*Exercise description*: Nothing but the lines below between the line holding "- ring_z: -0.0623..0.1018" and the line holding "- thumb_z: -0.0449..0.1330", inclusive, should appear in the answer, each set down exactly.

*Data extract*:
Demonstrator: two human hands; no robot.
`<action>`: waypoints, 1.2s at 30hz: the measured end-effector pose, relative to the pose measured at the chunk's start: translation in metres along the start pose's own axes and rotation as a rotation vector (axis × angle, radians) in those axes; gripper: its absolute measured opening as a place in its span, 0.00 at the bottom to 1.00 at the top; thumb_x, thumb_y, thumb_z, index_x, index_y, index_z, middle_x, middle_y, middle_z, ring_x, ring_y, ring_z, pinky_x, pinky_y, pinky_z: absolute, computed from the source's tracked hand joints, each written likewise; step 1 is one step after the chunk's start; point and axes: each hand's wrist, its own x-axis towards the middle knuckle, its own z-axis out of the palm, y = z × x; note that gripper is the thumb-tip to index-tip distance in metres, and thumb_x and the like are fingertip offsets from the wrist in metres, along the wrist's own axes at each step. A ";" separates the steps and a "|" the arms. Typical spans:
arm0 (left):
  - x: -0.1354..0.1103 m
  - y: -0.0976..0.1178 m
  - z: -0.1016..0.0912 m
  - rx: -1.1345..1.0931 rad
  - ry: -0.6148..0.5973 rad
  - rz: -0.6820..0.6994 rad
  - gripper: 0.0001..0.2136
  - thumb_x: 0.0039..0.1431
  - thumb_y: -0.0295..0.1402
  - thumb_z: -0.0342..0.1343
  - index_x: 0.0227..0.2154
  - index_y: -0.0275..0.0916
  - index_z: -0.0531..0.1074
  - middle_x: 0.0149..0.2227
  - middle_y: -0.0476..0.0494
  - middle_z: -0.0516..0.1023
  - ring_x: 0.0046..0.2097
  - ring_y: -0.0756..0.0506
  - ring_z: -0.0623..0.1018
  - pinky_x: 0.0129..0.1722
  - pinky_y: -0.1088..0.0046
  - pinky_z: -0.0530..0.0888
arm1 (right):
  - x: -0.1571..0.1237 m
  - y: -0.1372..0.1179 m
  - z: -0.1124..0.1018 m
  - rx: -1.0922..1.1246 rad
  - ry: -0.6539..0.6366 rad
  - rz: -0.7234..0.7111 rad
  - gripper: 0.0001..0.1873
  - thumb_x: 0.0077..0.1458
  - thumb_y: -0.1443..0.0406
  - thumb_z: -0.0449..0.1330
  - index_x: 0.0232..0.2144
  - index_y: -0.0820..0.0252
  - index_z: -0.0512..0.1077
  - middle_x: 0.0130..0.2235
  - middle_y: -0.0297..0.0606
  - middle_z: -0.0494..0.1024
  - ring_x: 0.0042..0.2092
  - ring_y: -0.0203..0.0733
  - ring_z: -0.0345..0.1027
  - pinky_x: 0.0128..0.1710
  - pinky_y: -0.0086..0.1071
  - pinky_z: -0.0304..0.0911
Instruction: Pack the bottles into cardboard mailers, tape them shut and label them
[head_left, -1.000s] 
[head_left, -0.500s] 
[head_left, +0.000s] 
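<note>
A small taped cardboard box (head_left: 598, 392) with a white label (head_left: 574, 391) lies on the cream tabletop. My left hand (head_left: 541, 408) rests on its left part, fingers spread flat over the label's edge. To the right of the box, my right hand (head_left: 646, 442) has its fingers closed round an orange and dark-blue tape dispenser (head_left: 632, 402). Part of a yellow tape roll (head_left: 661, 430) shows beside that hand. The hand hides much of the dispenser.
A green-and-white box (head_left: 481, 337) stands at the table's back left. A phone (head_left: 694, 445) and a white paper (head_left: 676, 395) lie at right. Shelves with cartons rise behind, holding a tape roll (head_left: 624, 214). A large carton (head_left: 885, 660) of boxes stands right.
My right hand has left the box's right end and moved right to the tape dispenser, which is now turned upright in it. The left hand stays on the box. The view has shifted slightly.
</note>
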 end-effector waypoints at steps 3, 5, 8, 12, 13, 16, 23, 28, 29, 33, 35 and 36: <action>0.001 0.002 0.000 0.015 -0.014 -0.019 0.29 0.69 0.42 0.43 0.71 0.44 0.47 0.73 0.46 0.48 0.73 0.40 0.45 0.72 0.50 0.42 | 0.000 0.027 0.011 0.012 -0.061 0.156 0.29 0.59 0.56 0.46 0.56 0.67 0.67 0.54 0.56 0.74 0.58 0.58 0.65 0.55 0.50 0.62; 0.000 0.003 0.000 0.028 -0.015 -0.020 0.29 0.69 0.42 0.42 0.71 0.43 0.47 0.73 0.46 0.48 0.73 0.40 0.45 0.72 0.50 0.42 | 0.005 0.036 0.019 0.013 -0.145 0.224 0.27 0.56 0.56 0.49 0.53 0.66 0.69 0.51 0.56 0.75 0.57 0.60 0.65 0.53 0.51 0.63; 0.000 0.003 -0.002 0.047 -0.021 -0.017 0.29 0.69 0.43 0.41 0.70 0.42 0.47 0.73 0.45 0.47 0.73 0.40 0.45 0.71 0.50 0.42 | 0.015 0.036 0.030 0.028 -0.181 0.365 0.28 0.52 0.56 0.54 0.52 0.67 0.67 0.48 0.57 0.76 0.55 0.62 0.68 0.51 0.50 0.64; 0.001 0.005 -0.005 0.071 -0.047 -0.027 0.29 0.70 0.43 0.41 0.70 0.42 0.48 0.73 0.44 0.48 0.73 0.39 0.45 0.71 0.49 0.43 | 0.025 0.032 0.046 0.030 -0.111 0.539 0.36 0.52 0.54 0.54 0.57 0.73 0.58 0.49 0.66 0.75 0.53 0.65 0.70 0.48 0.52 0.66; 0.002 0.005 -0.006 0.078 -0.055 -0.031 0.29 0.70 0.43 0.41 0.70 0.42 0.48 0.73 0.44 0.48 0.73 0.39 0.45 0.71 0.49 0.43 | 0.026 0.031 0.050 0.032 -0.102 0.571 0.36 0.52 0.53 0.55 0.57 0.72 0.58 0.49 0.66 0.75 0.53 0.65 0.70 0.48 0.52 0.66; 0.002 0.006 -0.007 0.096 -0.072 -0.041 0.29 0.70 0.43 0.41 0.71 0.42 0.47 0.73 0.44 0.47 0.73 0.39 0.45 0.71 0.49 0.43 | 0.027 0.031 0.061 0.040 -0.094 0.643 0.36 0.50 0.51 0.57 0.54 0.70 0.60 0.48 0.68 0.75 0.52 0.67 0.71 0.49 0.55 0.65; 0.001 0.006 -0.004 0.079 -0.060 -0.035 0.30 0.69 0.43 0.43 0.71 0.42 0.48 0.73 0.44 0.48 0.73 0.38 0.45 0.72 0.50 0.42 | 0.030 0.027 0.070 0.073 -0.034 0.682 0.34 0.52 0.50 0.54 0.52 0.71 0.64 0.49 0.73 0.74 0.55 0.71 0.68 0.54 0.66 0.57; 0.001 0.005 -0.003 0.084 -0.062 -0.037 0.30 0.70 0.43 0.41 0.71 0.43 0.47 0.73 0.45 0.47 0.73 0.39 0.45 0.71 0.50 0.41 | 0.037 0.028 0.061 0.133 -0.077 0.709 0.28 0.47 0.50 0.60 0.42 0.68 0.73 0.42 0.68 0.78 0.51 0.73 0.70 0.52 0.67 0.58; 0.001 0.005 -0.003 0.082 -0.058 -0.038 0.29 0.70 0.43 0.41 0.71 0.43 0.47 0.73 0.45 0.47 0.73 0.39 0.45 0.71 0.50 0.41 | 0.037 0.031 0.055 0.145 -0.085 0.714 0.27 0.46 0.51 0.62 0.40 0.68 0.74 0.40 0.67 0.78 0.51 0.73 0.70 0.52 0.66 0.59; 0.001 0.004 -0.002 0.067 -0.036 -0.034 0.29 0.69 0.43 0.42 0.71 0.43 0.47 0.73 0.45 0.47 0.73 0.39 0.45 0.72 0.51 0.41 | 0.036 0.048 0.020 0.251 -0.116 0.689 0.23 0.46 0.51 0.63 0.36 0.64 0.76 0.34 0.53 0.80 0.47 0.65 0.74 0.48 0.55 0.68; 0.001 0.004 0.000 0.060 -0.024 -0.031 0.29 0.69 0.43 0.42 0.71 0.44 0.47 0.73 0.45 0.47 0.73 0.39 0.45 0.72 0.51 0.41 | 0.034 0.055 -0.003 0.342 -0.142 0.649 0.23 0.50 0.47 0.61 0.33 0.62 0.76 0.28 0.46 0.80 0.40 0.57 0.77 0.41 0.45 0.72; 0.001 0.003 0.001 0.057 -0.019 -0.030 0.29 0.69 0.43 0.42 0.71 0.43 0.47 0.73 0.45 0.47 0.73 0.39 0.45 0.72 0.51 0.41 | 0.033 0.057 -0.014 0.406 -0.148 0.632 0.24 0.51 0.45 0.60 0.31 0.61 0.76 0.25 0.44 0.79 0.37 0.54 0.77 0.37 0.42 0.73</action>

*Exercise response*:
  - ring_z: -0.0623..0.1018
  - pinky_x: 0.0129..0.1722
  - pinky_y: -0.1088..0.0046
  - pinky_z: -0.0530..0.0888
arm1 (right):
  - x: -0.1571..0.1237 m
  - y: -0.1372..0.1179 m
  - z: -0.1124..0.1018 m
  - rx: -1.0922..1.1246 rad
  - ry: -0.6539..0.6366 rad
  - rz: -0.7234..0.7111 rad
  - gripper: 0.0001..0.1873
  - thumb_x: 0.0077..0.1458
  - thumb_y: -0.1443..0.0406
  - thumb_z: -0.0449..0.1330

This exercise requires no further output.